Every line below that mentions the word "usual" should be copied out.

######

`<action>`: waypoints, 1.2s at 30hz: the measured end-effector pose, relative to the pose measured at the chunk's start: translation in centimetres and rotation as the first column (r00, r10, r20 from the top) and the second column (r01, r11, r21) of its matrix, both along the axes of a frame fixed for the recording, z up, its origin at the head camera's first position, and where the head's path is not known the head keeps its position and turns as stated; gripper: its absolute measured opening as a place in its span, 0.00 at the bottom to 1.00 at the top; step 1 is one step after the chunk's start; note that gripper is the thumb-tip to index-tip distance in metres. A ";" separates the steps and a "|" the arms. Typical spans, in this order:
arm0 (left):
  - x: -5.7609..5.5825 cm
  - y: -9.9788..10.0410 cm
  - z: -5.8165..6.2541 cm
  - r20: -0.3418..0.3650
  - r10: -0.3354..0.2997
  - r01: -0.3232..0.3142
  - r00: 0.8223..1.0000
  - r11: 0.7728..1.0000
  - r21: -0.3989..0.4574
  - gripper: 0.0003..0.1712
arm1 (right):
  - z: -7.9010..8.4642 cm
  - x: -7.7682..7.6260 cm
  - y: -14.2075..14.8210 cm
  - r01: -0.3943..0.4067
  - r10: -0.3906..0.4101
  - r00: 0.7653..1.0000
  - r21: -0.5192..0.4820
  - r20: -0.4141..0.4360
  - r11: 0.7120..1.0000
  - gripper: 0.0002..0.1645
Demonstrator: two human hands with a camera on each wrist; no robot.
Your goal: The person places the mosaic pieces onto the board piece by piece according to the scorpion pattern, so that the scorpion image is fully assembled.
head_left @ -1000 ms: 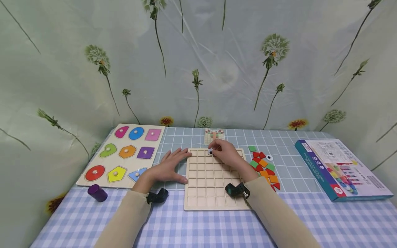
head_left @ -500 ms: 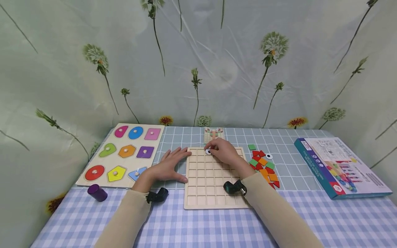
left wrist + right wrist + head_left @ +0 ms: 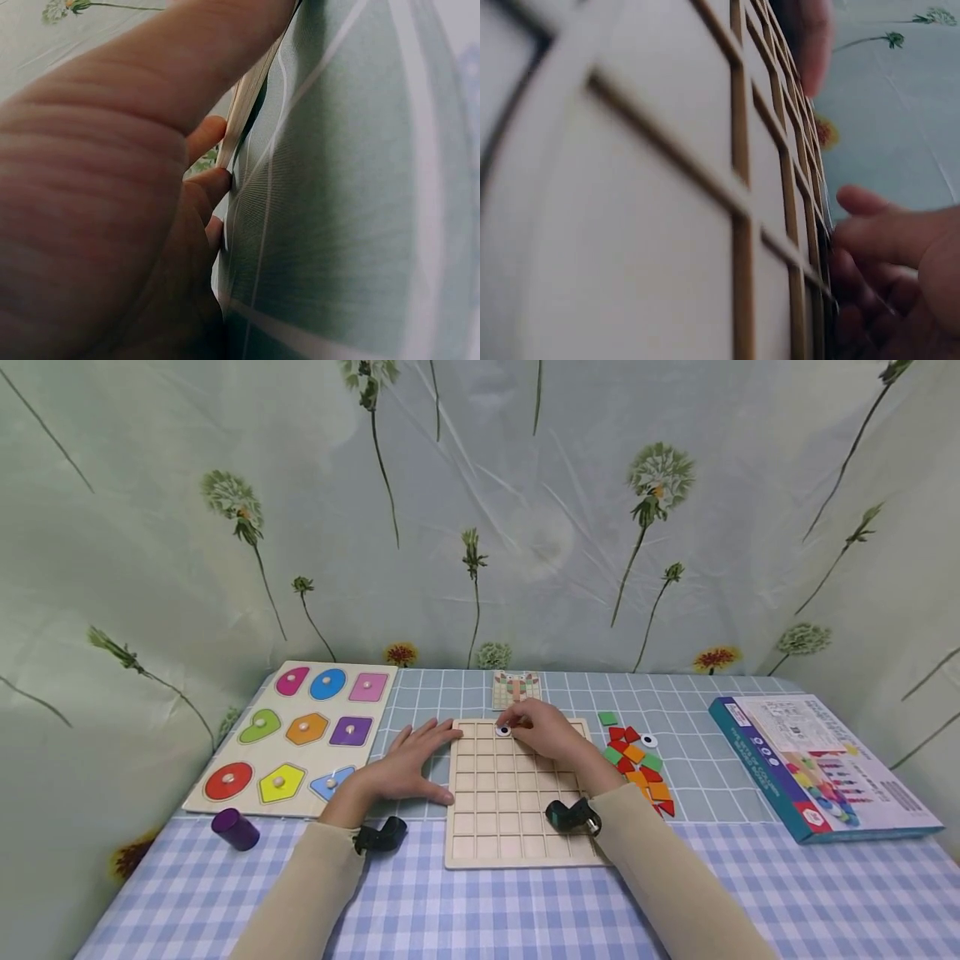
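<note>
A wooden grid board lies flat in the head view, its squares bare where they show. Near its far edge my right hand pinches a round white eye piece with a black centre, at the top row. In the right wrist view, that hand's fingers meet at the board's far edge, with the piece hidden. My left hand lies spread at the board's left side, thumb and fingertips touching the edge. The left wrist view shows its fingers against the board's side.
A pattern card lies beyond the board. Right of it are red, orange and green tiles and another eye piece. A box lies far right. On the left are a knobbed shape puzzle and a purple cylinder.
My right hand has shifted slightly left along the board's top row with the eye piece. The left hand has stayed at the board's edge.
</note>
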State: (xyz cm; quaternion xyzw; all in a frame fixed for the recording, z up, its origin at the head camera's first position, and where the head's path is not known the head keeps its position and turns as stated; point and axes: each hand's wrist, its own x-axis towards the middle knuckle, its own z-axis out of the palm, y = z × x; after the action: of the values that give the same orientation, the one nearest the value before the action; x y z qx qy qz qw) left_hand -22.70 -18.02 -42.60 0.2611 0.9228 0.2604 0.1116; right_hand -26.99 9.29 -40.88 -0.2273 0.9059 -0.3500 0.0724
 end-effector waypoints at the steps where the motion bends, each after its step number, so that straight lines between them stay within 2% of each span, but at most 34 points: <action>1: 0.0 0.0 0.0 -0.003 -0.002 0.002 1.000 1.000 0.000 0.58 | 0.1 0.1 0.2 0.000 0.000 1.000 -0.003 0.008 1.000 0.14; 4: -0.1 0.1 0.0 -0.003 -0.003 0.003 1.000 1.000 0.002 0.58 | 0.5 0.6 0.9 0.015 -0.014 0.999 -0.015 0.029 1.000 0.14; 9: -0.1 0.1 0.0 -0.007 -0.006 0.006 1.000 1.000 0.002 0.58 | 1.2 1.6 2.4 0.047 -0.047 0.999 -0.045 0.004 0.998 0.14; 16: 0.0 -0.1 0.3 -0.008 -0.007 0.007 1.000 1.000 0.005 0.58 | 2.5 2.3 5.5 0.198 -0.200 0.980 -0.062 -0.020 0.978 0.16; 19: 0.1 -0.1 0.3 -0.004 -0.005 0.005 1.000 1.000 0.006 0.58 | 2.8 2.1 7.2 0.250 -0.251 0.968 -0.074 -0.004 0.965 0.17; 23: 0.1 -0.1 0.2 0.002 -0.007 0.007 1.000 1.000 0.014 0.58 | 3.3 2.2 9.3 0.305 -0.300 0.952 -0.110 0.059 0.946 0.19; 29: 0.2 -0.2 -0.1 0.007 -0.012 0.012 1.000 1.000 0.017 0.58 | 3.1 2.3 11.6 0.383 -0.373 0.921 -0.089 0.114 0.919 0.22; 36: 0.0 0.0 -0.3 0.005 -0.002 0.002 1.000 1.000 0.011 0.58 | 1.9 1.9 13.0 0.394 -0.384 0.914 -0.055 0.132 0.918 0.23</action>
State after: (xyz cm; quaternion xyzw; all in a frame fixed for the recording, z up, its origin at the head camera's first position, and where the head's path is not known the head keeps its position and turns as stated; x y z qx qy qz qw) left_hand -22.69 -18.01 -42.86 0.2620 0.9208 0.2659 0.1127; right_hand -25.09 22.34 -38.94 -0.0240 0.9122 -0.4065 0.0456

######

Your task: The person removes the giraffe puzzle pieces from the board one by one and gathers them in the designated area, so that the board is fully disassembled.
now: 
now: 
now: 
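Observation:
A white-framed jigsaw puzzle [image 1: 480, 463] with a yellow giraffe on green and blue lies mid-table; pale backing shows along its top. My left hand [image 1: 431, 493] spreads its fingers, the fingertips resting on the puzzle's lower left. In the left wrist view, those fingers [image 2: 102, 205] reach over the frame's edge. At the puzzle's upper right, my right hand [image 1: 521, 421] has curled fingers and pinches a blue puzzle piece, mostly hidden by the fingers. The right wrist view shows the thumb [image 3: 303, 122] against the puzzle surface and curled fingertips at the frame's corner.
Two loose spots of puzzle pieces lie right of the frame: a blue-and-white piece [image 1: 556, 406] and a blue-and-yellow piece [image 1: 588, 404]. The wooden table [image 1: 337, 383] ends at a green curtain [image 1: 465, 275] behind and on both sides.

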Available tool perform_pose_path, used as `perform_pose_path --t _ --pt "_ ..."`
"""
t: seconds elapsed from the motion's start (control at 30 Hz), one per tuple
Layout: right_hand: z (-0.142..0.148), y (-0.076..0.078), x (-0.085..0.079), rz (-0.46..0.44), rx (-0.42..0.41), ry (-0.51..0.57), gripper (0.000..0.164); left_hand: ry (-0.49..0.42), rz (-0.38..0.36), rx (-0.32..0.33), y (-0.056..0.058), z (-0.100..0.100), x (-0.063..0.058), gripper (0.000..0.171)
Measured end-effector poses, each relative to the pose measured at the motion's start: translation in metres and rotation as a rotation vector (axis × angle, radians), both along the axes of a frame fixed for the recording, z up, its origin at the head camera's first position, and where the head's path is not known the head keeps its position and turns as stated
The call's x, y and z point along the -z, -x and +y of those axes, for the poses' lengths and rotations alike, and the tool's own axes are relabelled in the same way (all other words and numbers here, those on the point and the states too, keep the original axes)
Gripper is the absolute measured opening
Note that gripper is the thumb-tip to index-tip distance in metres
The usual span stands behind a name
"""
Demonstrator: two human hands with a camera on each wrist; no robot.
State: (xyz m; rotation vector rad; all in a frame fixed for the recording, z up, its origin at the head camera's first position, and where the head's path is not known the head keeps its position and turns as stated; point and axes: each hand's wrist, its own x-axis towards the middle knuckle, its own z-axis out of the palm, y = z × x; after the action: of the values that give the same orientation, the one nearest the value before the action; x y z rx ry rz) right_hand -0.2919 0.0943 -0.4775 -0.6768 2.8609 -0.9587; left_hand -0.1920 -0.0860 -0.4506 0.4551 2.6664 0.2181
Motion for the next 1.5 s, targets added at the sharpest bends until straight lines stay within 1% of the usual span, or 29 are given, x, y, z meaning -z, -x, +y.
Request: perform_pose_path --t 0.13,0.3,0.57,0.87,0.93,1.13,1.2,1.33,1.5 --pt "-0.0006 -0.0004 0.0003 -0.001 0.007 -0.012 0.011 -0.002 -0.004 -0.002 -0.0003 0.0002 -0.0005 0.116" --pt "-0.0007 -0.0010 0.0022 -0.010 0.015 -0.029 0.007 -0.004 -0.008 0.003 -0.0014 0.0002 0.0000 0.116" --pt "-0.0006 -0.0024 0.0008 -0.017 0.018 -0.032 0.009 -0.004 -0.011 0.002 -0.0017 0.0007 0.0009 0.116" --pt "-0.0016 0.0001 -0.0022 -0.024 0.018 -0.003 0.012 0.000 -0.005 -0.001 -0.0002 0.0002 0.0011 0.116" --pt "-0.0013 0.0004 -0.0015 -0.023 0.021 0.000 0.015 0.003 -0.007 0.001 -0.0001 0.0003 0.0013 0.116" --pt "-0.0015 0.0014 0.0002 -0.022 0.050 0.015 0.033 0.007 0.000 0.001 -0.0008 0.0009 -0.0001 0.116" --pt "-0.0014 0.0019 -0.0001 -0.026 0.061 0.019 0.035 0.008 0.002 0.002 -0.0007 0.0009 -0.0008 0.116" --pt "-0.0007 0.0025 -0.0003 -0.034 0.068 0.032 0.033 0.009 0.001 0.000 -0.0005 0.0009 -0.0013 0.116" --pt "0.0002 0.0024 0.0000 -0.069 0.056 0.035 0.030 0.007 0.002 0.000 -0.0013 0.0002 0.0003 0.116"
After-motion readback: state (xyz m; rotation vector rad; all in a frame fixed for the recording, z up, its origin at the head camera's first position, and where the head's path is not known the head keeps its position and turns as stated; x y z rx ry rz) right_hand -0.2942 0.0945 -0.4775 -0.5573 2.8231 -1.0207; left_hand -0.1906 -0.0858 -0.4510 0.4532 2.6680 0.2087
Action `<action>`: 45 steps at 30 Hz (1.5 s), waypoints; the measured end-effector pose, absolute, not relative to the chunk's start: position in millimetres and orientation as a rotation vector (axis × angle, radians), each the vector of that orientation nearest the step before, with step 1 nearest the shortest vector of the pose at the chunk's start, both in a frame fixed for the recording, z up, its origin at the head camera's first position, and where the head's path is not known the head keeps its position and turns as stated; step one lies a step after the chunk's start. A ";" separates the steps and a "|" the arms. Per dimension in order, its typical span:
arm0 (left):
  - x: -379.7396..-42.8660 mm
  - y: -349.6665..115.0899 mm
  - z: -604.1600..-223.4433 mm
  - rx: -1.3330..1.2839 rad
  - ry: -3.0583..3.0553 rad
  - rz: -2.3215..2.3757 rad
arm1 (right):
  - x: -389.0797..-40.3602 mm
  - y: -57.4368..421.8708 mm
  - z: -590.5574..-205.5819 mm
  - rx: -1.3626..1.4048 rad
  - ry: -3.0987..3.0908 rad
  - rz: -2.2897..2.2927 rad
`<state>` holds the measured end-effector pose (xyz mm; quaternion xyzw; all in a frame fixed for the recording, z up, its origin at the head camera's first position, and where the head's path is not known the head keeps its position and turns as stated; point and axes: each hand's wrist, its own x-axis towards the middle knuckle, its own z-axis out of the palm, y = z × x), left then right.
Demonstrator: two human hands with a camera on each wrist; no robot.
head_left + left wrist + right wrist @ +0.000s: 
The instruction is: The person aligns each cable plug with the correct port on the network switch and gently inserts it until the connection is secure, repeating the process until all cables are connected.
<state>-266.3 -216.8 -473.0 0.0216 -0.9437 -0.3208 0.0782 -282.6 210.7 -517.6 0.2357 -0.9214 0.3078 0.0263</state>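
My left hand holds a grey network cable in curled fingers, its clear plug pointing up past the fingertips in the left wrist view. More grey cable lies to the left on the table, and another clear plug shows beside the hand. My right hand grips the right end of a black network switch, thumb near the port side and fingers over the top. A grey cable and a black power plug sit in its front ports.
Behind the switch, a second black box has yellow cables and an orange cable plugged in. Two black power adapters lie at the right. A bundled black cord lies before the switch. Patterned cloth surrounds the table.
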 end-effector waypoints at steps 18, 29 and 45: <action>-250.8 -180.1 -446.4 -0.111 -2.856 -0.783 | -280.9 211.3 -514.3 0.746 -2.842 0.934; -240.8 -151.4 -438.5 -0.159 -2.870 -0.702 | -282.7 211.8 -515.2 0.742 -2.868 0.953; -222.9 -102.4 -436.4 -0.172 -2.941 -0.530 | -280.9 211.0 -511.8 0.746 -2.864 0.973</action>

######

> [Exercise answer]:
The usual span stands behind a name
Motion for the next 1.5 s, targets added at the sharpest bends until straight lines stay within 1% of the usual span, or 29 are given, x, y, z meaning -z, -x, +y.

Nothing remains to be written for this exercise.